EXERCISE: Using "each" as the search string, find the matching lines below and copy them.

DATASET CONTENT:
□ □ □ □

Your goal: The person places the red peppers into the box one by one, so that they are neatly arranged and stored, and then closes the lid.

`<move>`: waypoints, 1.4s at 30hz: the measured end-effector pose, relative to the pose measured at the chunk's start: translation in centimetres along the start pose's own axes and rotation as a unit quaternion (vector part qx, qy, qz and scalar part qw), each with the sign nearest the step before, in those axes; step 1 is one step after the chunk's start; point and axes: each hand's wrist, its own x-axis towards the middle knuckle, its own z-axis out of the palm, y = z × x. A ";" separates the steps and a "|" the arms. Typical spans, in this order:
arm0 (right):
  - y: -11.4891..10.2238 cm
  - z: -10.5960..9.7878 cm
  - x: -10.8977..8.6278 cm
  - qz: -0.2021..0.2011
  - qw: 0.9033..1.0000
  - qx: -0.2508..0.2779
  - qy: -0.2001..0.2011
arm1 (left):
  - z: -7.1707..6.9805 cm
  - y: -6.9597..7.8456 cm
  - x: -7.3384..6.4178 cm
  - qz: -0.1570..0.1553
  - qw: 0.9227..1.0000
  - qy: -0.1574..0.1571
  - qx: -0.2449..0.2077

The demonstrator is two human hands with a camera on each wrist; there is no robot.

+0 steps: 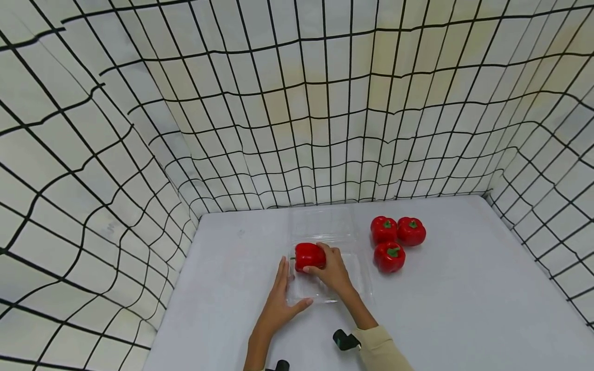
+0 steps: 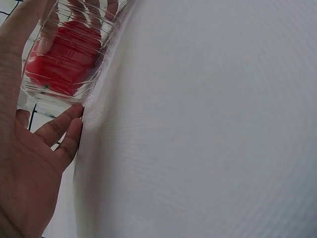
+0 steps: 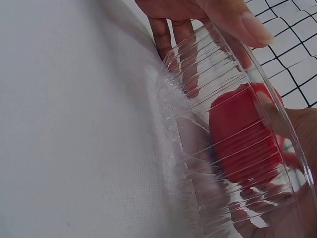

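Note:
My right hand (image 1: 335,270) grips a red bell pepper (image 1: 308,256) lying on its side, its green stem pointing left. The pepper is inside the left part of a clear plastic clamshell container (image 1: 355,273), whose lid (image 1: 320,221) lies folded back behind it. My left hand (image 1: 275,310) rests against the container's left side with straight fingers, its thumb spread along the front. Through the ribbed clear wall (image 3: 203,54) in the right wrist view, the pepper (image 3: 242,134) shows red. The left wrist view shows my left fingers (image 2: 62,126) beside the container.
Three more red bell peppers (image 1: 390,256) stand grouped on the white table (image 1: 464,288), right of the container. A black wire grid (image 1: 325,118) over pale sheeting rises behind the table and along both sides.

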 end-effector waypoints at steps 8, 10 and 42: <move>0.2 0.1 0.0 -0.002 1.000 0.005 0.001 | -0.1 0.1 -0.1 0.008 1.000 0.001 0.002; 0.2 0.1 -0.1 0.000 1.000 0.005 0.001 | -0.1 0.2 -0.1 0.008 1.000 0.000 0.007; 0.0 -2.9 -1.6 -0.027 0.996 -0.052 0.075 | 0.0 0.3 -0.2 0.004 1.000 0.008 0.002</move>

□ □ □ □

YOUR SOLUTION:
`<move>`: waypoints, 1.4s at 30hz: the measured end-effector pose, relative to the pose measured at the chunk's start: translation in centimetres along the start pose's own axes and rotation as a unit quaternion (vector part qx, qy, qz and scalar part qw), each with the sign nearest the step before, in those axes; step 1 is one step after the chunk's start; point and axes: each hand's wrist, its own x-axis towards the middle knuckle, its own z-axis out of the palm, y = z × x. A ";" separates the steps and a "|" the arms. Typical spans, in this order:
The demonstrator is two human hands with a camera on each wrist; there is no robot.

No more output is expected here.